What you will do — In the data below, the answer is the run of lines from the line containing "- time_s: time" through the line containing "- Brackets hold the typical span", both included; print it exactly and nothing else.
+-------+
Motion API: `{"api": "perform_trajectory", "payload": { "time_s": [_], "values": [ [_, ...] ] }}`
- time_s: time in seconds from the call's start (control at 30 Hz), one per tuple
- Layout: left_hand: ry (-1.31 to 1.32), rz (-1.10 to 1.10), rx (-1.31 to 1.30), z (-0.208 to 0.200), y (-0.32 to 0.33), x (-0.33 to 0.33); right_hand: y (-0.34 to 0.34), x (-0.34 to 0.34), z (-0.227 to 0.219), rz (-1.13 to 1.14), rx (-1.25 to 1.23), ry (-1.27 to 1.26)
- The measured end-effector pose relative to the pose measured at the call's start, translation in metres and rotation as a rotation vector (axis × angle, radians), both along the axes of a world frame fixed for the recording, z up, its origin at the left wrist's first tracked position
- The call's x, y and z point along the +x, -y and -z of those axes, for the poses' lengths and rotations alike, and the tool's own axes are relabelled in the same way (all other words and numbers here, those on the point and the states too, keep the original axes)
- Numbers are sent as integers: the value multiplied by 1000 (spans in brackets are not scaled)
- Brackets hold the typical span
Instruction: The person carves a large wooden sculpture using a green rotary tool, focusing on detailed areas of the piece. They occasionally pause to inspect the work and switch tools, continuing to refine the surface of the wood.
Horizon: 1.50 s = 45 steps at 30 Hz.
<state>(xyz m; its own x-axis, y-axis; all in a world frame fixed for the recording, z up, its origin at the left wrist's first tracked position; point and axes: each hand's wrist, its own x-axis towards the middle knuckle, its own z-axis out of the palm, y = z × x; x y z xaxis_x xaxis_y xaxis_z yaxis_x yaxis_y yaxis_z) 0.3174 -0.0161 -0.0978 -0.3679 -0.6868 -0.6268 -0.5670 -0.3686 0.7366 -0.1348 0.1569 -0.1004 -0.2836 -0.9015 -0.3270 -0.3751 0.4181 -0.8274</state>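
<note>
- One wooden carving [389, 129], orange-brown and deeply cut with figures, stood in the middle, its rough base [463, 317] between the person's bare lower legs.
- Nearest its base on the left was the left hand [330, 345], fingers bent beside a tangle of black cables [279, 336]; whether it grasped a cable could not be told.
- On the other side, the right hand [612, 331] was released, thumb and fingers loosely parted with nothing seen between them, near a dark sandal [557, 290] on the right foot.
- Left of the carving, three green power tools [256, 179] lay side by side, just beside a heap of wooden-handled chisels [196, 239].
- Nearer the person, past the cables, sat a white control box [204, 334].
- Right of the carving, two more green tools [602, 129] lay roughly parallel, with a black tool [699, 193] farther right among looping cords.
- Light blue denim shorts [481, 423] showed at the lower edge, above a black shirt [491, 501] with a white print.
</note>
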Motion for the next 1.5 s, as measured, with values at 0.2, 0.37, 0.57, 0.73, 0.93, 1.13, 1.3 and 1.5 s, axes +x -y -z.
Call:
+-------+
Written solution —
- time_s: time in seconds from the call's start (control at 30 Hz), one per tuple
- Layout: left_hand: ry (-1.31 to 1.32), rz (-1.10 to 1.10), rx (-1.31 to 1.30), z (-0.208 to 0.200), y (-0.32 to 0.33), x (-0.33 to 0.33); right_hand: y (-0.34 to 0.34), x (-0.34 to 0.34), z (-0.227 to 0.219), rz (-1.13 to 1.14), rx (-1.25 to 1.23), ry (-1.27 to 1.26)
- The measured end-effector pose relative to the pose measured at the call's start, translation in metres and rotation as a rotation vector (axis × angle, radians), both along the axes of a world frame fixed for the recording, z up, its origin at the left wrist's first tracked position
- The call's x, y and z point along the +x, -y and -z of those axes, for the poses' lengths and rotations alike, and the tool's own axes are relabelled in the same way (all other words and numbers here, those on the point and the states too, keep the original axes)
- Numbers are sent as integers: the value multiplied by 1000 (spans in brackets are not scaled)
- Brackets hold the typical span

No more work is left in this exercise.